Segment Start: Information shown

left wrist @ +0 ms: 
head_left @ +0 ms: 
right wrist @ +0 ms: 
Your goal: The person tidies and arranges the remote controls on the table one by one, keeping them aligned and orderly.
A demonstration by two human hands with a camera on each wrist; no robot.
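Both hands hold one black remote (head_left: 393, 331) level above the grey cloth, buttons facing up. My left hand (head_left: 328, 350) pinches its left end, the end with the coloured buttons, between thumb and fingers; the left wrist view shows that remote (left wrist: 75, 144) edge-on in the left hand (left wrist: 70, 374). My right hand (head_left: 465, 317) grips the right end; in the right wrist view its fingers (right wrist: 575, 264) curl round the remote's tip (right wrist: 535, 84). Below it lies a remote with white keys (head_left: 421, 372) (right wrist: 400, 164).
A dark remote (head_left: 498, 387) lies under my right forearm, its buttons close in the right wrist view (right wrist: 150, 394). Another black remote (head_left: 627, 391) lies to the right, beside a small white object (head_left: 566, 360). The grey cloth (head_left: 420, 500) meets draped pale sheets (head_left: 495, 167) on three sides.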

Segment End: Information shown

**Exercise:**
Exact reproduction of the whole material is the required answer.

**Written reply:**
left wrist @ +0 ms: 
head_left @ +0 ms: 
right wrist @ +0 ms: 
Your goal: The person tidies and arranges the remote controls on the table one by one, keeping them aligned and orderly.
A demonstration by two human hands with a camera on each wrist; no robot.
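Both hands hold one black remote (head_left: 393, 331) level above the grey cloth, buttons facing up. My left hand (head_left: 328, 350) pinches its left end, the end with the coloured buttons, between thumb and fingers; the left wrist view shows that remote (left wrist: 75, 144) edge-on in the left hand (left wrist: 70, 374). My right hand (head_left: 465, 317) grips the right end; in the right wrist view its fingers (right wrist: 575, 264) curl round the remote's tip (right wrist: 535, 84). Below it lies a remote with white keys (head_left: 421, 372) (right wrist: 400, 164).
A dark remote (head_left: 498, 387) lies under my right forearm, its buttons close in the right wrist view (right wrist: 150, 394). Another black remote (head_left: 627, 391) lies to the right, beside a small white object (head_left: 566, 360). The grey cloth (head_left: 420, 500) meets draped pale sheets (head_left: 495, 167) on three sides.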

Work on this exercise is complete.